Your task
Exactly how many lines in this listing contain "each"? Only the number is needed.

Data
● ● ●

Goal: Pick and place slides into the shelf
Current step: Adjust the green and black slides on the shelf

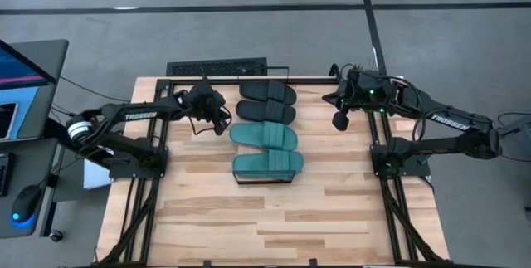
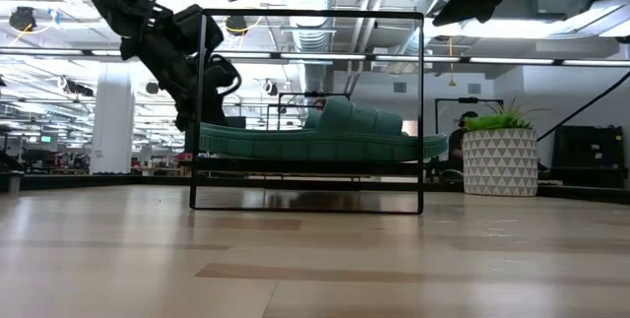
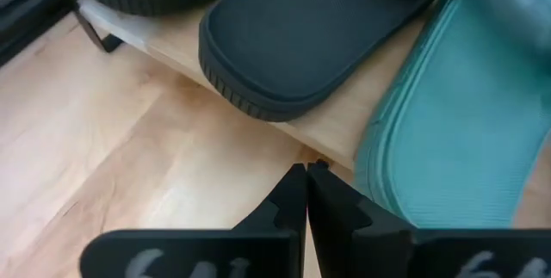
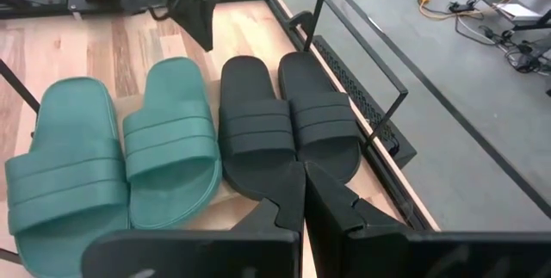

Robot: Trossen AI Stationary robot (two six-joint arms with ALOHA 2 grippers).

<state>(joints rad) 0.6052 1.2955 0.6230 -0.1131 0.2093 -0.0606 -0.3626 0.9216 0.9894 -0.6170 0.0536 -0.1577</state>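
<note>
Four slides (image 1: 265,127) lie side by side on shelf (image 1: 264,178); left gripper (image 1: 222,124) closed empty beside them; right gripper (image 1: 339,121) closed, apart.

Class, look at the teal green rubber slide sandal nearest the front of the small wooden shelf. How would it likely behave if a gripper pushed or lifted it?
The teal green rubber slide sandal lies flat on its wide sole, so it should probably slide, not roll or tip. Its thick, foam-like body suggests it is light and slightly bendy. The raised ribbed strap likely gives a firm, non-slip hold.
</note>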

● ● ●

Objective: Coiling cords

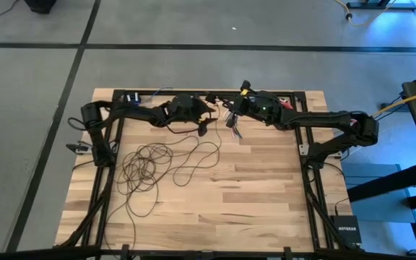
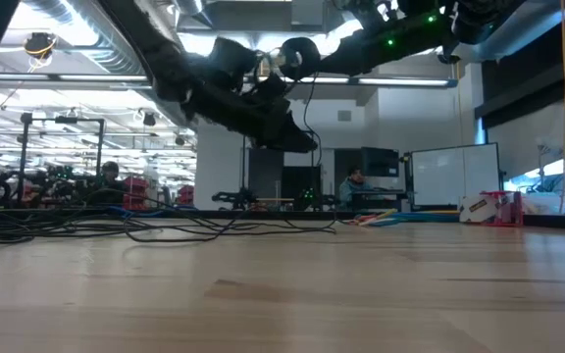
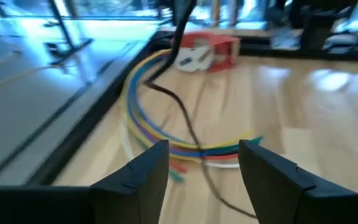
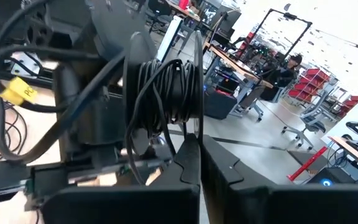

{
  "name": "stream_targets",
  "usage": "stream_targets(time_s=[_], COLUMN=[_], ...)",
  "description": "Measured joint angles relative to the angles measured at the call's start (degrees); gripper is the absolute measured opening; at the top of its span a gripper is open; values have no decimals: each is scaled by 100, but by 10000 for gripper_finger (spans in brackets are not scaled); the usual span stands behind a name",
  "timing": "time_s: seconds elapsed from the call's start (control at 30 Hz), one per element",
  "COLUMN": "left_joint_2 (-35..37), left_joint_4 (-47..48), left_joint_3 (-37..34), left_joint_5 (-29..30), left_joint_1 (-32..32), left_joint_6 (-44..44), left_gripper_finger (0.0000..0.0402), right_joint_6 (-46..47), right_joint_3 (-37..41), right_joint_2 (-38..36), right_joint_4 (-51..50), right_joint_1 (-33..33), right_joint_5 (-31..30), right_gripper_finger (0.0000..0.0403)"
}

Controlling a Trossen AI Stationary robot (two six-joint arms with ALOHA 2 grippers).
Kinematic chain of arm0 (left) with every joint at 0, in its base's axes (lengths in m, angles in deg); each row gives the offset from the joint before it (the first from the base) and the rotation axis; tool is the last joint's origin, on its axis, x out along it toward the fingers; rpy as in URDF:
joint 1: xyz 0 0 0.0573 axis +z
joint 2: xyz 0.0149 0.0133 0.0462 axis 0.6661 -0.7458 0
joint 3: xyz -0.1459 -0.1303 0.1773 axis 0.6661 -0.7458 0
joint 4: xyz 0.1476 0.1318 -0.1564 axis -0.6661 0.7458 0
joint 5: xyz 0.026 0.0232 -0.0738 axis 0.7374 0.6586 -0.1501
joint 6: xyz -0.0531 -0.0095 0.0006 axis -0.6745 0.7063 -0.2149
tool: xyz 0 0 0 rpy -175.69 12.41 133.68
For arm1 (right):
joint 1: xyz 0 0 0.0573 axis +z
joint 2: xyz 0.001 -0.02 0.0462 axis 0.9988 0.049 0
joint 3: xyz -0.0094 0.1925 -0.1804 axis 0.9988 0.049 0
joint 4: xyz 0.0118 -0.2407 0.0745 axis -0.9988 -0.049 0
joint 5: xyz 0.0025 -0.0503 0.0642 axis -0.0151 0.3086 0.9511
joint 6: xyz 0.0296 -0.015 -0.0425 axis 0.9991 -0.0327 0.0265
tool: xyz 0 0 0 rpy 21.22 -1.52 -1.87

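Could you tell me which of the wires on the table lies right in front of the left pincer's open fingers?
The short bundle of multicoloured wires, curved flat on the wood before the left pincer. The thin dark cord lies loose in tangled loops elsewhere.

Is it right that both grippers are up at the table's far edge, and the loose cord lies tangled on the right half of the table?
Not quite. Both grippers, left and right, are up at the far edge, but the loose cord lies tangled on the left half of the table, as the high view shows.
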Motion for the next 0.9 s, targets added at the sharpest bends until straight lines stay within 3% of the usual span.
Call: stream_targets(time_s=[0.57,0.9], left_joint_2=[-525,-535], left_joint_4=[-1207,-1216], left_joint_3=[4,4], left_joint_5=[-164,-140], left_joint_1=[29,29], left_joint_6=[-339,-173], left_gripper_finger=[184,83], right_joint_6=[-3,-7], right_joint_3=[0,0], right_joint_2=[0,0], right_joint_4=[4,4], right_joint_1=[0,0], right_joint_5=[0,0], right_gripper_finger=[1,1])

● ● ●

Exercise response
2